> **Goal of the exercise**: Look below for the line holding "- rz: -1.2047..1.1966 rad" and the line holding "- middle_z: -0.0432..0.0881". Transcribe exactly those lines and all lines between them, nothing more.

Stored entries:
=======

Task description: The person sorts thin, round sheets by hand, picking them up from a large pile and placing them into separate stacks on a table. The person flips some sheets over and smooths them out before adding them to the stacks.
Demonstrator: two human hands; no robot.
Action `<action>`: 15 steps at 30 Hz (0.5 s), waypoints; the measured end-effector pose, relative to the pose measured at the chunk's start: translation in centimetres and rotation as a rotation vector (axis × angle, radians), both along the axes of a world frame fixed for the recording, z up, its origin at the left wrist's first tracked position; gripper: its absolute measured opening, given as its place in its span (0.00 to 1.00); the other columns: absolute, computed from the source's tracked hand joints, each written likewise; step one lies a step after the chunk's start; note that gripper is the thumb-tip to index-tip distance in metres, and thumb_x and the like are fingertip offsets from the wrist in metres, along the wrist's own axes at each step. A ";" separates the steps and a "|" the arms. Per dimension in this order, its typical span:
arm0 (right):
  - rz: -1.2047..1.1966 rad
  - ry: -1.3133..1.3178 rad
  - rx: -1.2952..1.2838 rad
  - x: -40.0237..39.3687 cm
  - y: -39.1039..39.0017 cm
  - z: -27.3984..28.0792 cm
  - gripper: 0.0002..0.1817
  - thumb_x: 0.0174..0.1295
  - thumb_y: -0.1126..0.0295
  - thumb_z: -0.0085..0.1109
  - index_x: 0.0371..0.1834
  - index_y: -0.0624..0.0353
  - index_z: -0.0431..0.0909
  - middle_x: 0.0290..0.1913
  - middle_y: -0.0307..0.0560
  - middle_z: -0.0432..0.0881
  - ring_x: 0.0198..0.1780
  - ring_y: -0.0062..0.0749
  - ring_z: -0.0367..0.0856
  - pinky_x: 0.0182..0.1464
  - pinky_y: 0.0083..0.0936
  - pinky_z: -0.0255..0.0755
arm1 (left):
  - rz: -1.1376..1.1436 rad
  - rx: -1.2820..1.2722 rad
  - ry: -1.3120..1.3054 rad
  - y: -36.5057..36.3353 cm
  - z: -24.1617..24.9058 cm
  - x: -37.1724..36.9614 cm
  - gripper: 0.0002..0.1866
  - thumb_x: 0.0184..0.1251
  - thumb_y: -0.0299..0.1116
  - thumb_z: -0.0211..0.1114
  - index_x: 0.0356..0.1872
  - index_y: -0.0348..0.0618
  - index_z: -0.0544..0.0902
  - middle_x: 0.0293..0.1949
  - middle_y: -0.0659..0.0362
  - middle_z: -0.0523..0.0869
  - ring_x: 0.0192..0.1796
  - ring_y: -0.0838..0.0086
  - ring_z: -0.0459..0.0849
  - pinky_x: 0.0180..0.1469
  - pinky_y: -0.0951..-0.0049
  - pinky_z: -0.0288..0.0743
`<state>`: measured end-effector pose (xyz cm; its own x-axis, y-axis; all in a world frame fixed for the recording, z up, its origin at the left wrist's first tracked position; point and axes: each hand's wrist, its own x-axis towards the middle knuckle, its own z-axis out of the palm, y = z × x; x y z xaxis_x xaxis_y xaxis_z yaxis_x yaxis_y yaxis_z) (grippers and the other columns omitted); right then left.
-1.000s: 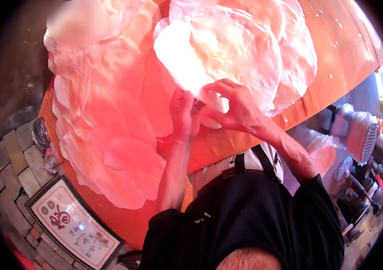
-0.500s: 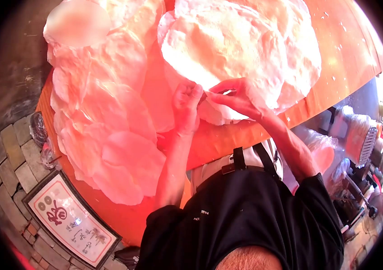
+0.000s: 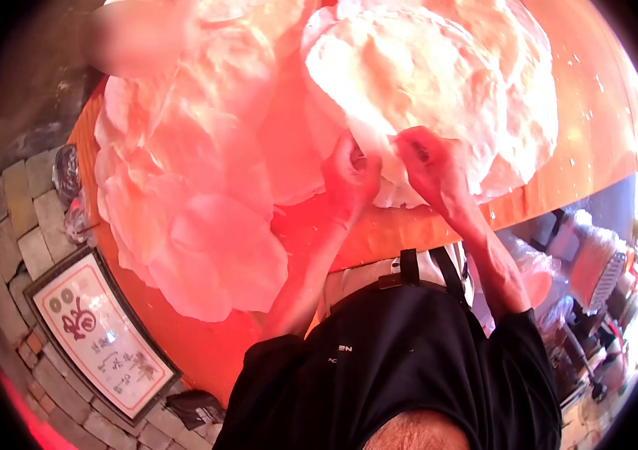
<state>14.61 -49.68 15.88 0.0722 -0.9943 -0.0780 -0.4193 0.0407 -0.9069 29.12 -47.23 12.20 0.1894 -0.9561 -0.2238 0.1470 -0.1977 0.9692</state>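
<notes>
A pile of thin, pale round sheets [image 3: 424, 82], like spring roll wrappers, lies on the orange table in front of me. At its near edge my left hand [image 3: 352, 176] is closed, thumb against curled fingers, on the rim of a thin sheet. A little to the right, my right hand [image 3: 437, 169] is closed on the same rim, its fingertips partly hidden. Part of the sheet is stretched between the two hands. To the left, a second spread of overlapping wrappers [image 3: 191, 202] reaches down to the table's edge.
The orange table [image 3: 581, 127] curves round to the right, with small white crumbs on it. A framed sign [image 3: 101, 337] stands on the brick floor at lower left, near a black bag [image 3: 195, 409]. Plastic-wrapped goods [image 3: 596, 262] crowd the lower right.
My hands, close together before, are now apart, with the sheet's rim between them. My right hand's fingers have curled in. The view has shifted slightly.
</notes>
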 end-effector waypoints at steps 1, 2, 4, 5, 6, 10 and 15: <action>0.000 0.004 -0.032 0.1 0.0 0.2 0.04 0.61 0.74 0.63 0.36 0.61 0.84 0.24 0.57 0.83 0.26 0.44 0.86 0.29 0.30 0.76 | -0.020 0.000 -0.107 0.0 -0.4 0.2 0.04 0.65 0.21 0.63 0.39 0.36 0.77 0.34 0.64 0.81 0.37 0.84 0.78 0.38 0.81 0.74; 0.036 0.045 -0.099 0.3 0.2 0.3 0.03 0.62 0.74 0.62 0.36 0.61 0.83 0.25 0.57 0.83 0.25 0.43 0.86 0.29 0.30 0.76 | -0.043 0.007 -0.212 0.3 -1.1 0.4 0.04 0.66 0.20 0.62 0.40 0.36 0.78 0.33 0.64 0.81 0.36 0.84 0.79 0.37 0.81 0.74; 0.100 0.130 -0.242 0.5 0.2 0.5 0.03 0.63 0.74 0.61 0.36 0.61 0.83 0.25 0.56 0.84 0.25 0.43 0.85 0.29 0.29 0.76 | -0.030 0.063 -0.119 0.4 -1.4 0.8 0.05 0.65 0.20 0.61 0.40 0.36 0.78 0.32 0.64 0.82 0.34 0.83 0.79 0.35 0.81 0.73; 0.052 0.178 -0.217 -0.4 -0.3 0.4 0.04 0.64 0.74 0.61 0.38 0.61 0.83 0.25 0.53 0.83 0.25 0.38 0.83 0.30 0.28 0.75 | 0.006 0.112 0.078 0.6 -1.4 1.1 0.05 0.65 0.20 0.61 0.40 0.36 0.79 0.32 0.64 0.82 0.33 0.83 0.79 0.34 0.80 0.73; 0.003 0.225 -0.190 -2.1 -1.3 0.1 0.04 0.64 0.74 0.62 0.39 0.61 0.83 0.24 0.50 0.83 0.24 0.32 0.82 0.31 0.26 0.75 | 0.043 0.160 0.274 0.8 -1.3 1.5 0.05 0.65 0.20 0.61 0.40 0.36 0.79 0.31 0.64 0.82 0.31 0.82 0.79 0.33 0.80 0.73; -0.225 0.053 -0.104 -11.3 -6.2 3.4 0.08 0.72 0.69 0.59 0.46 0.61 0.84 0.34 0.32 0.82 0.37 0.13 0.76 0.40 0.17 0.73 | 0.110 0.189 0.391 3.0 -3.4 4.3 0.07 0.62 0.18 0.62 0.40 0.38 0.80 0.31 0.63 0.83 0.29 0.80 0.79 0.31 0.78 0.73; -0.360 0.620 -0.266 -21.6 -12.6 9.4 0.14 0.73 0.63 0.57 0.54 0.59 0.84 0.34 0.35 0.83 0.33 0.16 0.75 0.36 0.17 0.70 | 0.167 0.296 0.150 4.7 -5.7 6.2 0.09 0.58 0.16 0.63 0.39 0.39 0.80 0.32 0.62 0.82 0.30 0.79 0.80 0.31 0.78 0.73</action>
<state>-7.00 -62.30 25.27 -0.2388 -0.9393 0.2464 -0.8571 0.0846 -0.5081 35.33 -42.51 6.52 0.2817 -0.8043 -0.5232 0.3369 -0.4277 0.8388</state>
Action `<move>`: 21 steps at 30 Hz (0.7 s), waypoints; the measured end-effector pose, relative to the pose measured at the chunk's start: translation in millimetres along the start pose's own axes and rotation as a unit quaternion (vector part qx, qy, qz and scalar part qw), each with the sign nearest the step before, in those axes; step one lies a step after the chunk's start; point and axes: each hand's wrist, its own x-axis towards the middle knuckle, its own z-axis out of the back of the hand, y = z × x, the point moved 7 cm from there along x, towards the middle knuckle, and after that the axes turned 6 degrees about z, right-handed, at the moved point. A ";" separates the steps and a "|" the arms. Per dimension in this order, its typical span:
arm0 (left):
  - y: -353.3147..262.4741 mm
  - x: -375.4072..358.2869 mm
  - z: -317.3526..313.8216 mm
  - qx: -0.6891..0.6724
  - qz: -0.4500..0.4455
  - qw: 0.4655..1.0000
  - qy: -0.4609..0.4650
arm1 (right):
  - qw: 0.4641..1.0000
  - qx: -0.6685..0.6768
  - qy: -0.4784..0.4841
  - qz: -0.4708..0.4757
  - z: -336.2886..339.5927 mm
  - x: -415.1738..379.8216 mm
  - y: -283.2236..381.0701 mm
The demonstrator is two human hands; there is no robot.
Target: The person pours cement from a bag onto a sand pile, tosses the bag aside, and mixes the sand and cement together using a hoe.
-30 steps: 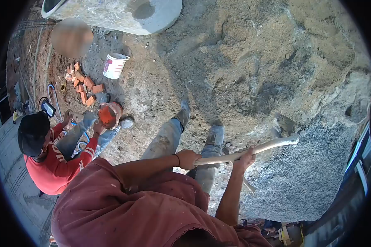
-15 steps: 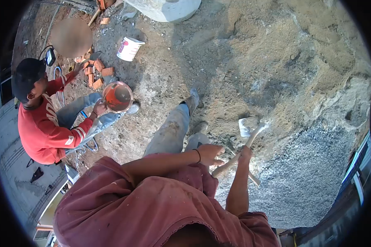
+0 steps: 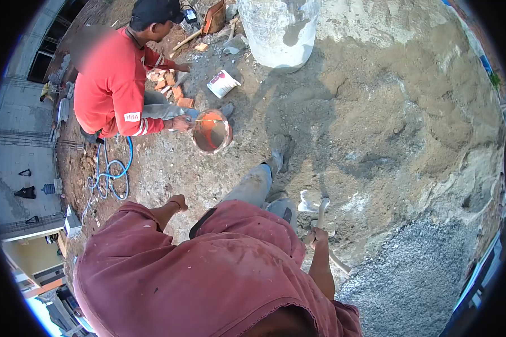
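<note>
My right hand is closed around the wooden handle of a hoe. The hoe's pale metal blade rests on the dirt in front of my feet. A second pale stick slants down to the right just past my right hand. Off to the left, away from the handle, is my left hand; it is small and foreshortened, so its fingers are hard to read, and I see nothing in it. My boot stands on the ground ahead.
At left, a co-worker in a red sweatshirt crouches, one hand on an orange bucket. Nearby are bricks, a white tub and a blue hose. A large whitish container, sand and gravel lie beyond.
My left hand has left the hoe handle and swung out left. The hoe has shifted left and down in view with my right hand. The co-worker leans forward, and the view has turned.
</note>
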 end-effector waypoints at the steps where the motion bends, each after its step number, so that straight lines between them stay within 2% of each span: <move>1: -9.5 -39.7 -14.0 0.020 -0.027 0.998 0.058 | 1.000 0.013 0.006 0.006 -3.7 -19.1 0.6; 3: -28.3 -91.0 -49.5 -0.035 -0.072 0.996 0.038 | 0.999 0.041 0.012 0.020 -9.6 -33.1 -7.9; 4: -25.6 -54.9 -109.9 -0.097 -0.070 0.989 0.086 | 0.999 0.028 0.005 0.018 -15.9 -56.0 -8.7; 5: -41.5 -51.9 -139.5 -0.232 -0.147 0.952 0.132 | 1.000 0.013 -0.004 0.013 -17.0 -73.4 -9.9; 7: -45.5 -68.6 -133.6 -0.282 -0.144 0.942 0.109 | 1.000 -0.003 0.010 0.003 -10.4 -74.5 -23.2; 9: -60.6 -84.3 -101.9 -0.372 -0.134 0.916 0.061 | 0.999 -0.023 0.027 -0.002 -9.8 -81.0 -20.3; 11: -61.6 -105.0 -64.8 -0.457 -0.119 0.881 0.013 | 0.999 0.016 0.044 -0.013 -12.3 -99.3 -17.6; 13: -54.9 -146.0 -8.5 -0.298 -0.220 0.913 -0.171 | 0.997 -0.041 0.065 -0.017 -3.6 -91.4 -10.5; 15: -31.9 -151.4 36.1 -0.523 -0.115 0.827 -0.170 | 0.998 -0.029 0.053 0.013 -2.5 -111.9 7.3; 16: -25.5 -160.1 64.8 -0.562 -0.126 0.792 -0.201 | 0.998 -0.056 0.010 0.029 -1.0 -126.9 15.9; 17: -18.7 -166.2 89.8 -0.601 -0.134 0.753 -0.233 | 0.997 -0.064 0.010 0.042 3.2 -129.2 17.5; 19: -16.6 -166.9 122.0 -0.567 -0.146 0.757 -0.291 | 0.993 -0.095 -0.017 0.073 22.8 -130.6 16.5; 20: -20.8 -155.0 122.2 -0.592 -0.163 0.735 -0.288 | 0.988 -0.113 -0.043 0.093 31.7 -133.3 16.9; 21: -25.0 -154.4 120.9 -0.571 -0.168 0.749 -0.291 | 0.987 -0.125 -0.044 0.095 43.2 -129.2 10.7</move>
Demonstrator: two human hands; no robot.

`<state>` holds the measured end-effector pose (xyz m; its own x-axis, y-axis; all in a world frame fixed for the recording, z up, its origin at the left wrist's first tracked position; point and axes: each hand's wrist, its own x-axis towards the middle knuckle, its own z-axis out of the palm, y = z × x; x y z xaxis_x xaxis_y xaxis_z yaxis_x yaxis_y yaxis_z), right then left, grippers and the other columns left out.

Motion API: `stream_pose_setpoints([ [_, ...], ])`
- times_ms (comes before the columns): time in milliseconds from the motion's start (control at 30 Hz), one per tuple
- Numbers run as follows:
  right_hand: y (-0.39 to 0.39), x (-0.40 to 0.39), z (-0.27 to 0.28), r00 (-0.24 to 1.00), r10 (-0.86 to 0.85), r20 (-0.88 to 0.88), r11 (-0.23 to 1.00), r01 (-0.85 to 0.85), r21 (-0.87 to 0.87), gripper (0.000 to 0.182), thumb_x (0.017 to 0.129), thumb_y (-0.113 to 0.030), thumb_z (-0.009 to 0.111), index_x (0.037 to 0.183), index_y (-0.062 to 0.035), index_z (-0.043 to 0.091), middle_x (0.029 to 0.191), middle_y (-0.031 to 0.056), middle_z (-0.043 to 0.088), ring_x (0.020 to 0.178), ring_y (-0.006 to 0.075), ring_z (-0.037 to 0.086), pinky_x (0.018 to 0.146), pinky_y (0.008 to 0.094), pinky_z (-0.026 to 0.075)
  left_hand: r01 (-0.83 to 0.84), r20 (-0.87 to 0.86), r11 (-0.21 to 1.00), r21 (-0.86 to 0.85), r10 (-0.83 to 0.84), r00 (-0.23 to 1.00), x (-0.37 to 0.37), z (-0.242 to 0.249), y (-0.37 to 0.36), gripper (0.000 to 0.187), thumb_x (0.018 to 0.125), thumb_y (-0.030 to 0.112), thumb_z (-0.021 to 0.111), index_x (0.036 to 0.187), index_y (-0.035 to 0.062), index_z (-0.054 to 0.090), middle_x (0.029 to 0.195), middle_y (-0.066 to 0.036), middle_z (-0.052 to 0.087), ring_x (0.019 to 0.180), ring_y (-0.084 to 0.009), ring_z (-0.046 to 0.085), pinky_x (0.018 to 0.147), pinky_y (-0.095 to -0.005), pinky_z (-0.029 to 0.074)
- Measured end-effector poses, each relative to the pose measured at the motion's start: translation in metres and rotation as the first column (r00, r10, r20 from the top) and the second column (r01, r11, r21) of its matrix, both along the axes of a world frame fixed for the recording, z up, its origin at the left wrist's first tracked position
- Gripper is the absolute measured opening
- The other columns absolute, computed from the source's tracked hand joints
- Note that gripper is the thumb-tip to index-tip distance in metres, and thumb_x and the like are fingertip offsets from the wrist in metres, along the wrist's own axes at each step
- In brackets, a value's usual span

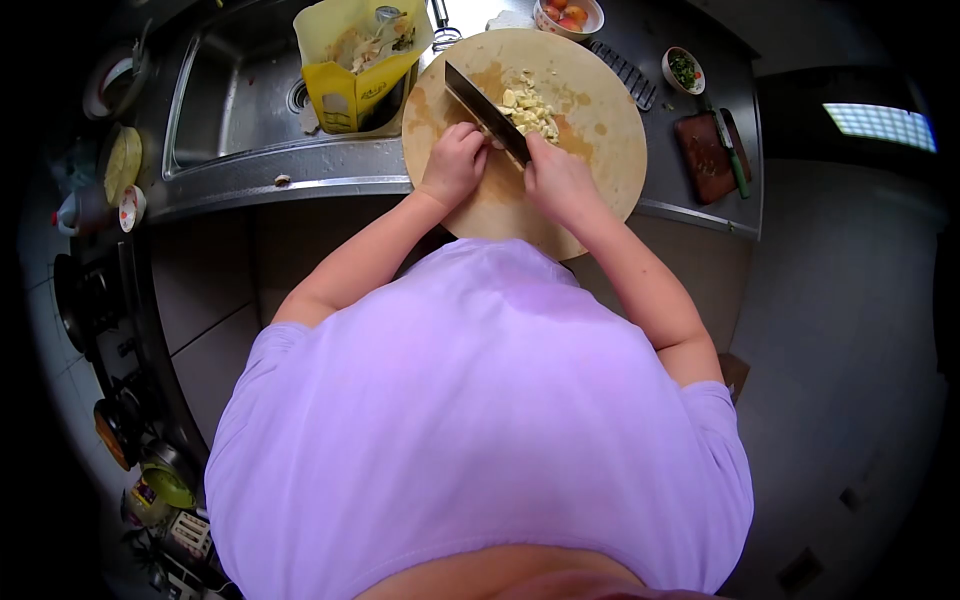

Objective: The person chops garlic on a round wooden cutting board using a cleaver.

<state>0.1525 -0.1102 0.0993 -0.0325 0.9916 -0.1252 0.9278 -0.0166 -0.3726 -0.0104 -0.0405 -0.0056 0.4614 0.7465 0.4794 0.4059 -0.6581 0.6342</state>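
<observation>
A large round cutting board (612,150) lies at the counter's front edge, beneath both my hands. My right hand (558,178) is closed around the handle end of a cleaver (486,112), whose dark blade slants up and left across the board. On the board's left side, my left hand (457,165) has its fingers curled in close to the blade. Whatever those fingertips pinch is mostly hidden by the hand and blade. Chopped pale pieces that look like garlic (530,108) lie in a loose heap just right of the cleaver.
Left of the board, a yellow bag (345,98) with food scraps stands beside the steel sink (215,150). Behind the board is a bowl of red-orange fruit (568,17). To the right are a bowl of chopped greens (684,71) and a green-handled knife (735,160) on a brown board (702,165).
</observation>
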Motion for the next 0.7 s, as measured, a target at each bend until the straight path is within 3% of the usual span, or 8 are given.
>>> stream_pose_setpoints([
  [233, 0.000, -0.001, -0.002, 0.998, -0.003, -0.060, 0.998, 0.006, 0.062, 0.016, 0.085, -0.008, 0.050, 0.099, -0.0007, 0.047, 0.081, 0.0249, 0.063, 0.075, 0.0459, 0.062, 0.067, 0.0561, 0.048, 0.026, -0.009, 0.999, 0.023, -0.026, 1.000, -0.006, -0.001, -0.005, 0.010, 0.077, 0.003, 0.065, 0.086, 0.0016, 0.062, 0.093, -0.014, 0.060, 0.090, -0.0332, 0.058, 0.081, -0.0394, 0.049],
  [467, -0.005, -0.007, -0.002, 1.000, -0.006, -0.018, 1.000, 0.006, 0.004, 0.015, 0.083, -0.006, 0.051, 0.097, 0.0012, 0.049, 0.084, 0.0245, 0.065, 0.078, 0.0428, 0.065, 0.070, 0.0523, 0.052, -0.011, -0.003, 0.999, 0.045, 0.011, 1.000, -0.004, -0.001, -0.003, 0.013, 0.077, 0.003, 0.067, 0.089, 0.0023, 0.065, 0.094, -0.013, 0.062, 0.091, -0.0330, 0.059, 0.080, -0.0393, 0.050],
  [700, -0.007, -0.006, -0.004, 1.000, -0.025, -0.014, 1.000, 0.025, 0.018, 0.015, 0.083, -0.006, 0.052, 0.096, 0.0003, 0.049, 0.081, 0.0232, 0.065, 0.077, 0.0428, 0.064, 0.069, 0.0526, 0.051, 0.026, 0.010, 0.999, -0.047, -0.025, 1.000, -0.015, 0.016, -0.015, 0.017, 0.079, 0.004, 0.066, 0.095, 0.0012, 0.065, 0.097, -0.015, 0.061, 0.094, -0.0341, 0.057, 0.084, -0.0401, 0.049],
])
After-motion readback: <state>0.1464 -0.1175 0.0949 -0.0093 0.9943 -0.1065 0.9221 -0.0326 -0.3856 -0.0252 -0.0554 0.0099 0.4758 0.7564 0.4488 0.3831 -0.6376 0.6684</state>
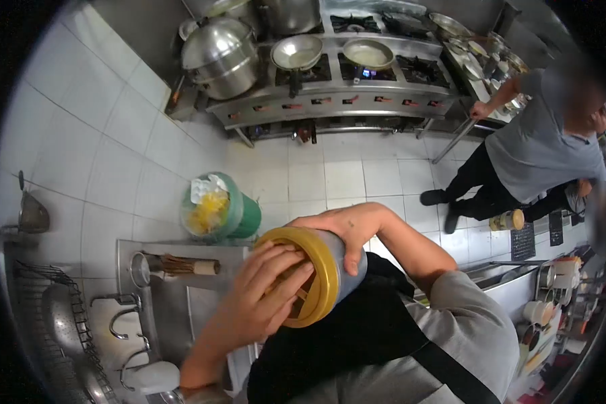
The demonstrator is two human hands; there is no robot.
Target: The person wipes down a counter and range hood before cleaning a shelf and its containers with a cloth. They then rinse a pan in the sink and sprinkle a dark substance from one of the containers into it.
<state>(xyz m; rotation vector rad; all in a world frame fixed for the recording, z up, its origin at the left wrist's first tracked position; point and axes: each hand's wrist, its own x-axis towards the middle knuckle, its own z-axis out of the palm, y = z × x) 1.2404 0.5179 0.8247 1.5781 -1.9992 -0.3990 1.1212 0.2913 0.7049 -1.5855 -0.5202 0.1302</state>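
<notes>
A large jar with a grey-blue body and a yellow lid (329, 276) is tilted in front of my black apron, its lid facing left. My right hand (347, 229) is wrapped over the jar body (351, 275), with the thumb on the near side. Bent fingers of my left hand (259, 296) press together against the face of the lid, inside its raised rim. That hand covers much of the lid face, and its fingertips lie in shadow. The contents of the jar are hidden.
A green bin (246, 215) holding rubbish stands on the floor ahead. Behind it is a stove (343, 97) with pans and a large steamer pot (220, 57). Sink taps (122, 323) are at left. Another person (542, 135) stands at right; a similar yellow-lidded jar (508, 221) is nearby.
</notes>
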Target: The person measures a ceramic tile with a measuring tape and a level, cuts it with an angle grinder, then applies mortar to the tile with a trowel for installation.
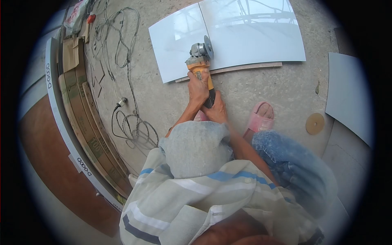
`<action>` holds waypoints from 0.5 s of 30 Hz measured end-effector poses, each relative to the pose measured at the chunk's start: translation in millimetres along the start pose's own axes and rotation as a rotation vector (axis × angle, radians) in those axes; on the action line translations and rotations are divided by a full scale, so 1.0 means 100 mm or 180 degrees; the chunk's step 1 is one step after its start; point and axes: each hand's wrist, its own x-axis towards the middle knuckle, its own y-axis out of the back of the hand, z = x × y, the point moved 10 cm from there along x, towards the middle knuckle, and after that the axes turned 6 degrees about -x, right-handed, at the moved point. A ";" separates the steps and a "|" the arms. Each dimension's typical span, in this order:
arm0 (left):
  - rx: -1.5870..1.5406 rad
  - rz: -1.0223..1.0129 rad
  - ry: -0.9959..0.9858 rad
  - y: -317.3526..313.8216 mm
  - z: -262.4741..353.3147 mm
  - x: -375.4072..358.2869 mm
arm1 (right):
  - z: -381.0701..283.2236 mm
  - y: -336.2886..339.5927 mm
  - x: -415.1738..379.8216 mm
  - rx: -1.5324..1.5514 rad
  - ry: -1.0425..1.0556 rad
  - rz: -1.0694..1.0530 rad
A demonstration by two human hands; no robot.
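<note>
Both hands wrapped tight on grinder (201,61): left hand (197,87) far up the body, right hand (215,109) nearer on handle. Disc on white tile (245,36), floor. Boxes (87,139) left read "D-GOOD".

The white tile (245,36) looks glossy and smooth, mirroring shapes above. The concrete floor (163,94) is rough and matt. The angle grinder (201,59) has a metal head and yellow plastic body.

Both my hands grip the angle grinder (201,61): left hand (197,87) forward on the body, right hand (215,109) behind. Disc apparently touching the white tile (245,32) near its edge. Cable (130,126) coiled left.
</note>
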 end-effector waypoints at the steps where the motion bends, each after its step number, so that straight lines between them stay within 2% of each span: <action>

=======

> **Expected answer**:
  - rz: -1.2047..1.1966 rad
  - ry: -1.3133..1.3178 rad
  - rx: -1.2952..1.2838 rad
  - x: -40.0237..39.3687 cm
  - y: -39.1039..39.0017 cm
  - z: -27.3984..28.0792 cm
  - gripper: 0.0002..0.1817
  - thumb_x: 0.0174..0.1295
  - thumb_y: -0.1126..0.0295
  - thumb_z: -0.0085..0.1109
  - index_x: 0.0371..0.1834
  - index_y: -0.0624..0.0353
  - index_z: -0.0431..0.0909
  - middle_x: 0.0290..0.1913
  - middle_y: -0.0307..0.0560
  - middle_z: -0.0432..0.0881

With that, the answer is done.